Providing More Information
We are taking an important first step by releasing a quarterly report on how we’re enforcing our Community Guidelines. This regular update will help show the progress we’re making in removing violative content from our platform. By the end of the year, we plan to refine our reporting systems and add additional data, including data on comments, speed of removal, and policy removal reasons.
We’re also introducing a Reporting History dashboard that each YouTube user can individually access to see the status of videos they’ve flagged to us for review against our Community Guidelines.
Machines Helping to Address Violative Content
Machines are allowing us to flag content for review at scale, helping us remove millions of violative videos before they are ever viewed.
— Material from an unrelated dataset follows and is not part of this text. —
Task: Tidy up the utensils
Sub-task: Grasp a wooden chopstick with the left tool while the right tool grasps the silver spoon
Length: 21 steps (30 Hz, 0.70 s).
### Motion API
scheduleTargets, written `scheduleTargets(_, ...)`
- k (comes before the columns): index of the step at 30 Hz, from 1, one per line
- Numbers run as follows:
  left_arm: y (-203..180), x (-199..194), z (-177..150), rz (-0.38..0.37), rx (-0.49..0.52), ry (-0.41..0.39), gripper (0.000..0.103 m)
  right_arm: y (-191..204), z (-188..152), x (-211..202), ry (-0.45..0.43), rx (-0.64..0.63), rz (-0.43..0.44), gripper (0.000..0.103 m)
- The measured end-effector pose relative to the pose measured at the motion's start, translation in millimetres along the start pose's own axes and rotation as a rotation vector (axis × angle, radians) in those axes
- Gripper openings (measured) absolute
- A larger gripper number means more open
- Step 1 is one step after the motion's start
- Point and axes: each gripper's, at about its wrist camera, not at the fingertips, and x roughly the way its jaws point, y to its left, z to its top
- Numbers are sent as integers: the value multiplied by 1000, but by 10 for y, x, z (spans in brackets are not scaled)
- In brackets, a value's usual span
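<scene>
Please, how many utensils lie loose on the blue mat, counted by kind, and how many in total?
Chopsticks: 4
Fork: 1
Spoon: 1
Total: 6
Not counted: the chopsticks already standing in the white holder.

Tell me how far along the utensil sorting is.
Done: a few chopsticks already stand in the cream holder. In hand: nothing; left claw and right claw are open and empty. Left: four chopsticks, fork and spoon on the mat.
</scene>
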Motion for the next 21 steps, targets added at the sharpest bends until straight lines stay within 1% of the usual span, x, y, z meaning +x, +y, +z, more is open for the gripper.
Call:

And our investment in machine learning to help speed up removals is paying off across high-risk, low-volume areas (like violent extremism) and in high-volume areas (like spam).
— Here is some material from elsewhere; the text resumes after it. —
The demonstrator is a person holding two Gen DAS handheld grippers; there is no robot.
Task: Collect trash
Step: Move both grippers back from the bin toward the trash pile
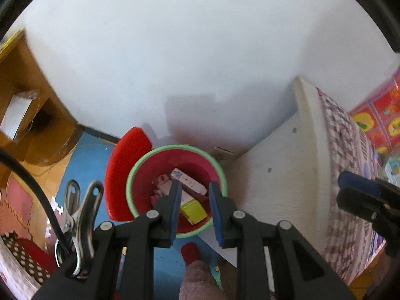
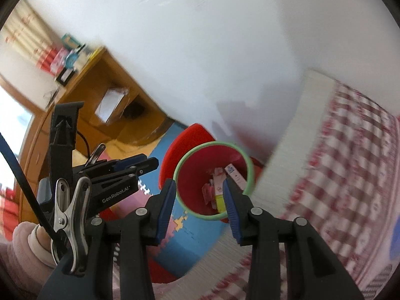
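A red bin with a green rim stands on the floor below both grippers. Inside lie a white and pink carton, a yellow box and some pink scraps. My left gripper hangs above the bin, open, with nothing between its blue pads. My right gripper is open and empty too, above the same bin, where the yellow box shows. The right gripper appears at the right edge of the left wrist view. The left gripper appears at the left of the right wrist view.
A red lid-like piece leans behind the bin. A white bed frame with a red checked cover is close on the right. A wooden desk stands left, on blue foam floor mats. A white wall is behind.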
Highlights from the report — reflecting data from October – December 2017 — show:
- We removed over 8 million videos from YouTube during these months.1The majority of these 8 million videos were mostly spam or people attempting to upload adult content – and represent a fraction of a percent of YouTube’s total views during this time period.2
- 6.7 million were first flagged for review by machines rather than humans
- Of those 6.7 million videos, 76 percent were removed before they received a single view.
For example, at the beginning of 2017, 8 percent of the videos flagged and removed for violent extremism were taken down with fewer than 10 views.3 We introduced machine learning flagging in June 2017. Now more than half of the videos we remove for violent extremism have fewer than 10 views.
“We removed over 8 million videos from YouTube during these months.”
Hell, may as well call a spade a spade at this point.
JouTube.
So right you are!
Hmmm? I wonder what type of videos they have removed? Not really, it’s quite clear.
Here’s something interesting I’ve concluded. With YouTube getting rid of most of the really good Sandy Hook, Boston, etc. investigator’s videos, I think it won’t be long for us old guys to die off and new and inquisitive people will not have the same opportunity to put in the endless hours of study about all the false flags, with the same results we had. Barry Soetorro, Pekay truth, Sofia Smallstorm, Jim Fetzer, you know, the really big dogs!…… :-)…… etc. I think that is their plan, in the long term, simply because I myself have to review what I’ve proven over the years and allot of it is gone.,
Jim Fetzer replied “They (YouTube) are temporizing and know the younger
generation doesn’t have the research skills, the dedication or commitment to truth.”
I think that pretty much sums it up.
I met Fetzer at ConspiracyCon 2012. He gave a presentation on the ghost plane of 9/11, and afterward I showed him and some of the attendees a 9/11 video he hadn’t seen.
There was a plane that landed in Cleveland that day too….odd. Or the super low flying plane landing at Otis AFB….the impact hole not matching wing span at The Pentagon …no wreckage or bodies at Shanksville…the fluttering down of Mohammed Attahs passport into the hands of the FBI…and the questions and discrepancies go on and on.